The 2024 Gran Final for the show is being called the Hand Final, where contestants will be challenged to get a footy ball into a front loading washing machine on a single handball try. The first 20 people to make the shot will win the washer. The competition was held on 26 September 2024. The first competitor's throw went wild enough to break a window, narrowly missing Jack playing the drum. The first winner was an 8-year-old who wanted to win it for his dog. Jack even threw in for a caller who couldn't make it in due to upcoming heart surgery.

=== One Last Dream ===
Christian asked bands to reunite and compete for the chance to play at One Electric Day with Jimmy Barnes and The Angels. The competition was won by Bungalow, a band who last performed in 1996.

=== Christian's $50,000 Pay Your Bills ===
Semi-regular segment (it comes and goes at different parts of the year). Listeners can enter on the Gold 104.3 website, for any bill and any amount, and if chosen the bill will be paid in full.

=== Christian's $10K Power Tower ===
New contest segment as of July 2020. Christian provides a subject (such as pizza toppings, or girls names that start with the letter a) and listeners have 15 seconds to name as many things as they can in that category.

=== Christian O'Connell's Gold-A-Thon! ===
In summer 2021, during the Olympic Games in Tokyo, the gang was giving away a gold washing machine every time Australia won a gold medal. In summer 2022, the Gold-a-Thon returns for the Commonwealth Games. Every time gold is won in Birmingham, a gold kettle will be given away.

The Gold-A-Thon came back for the 2024 Paris Summer Games, with prizes from E&S and Bosch. The prizes weren't painted gold this time, however. Prizes have included a vacuum, free standing dishwasher, and a washing machine.

=== The Tradie Games ===
In July 2022, the team started a competition to find out who is the toughest, hardest working of all the tradies (tradesmen) for a $5,000 prize from Sutton Tools. Competitions included a coffee run, a reverse parking challenge, and a Tradie Pentathlon comprising wheelie heavy barrow, skip basketball, the mystery saw, hammerschlagen, the Hero's Crawl, ending in a final sprint to grab the cash. A plumber called Jason was declared the King of All Tradies.

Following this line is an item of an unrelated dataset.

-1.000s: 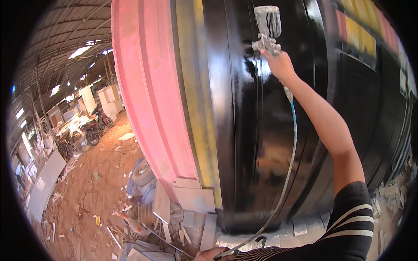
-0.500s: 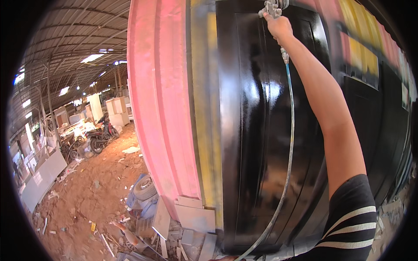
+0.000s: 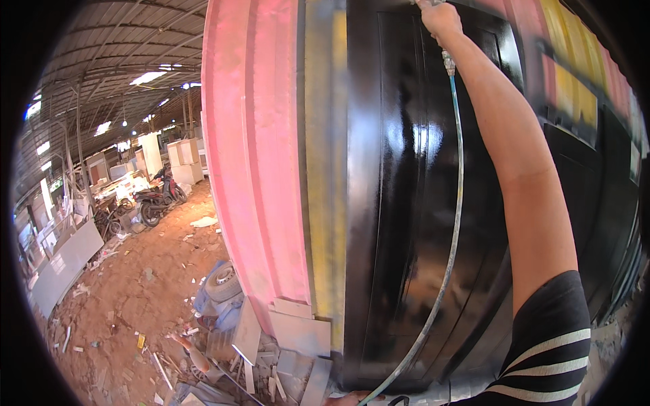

=== The Kitchen O'Connell Show ===
In October 2022, listeners have been asked to provide short videos to win the opportunity to have Christian and the gang take the show on the road to their house. The winner will host the gang (and their equipment) in their house, along with 80s band Pseudo Echo, and win a $60,000 kitchen makeover. Ultimately, a listener called Monika in Dingley Village, who has "Melbourne's tiniest kitchen" won the competition.

=== Win a Billboard ===
In January 2023, the team had access to 100+ digital billboards all around Melbourne that could be updated in real time, with input from listeners. The team would take calls and hear stories from listeners and choose the most compelling message to put on the billboard. After a disaster that spoiled someone's marriage proposal early in the contest (known as the 'Sorry Mitch' incident ), no more marriage proposals were allowed.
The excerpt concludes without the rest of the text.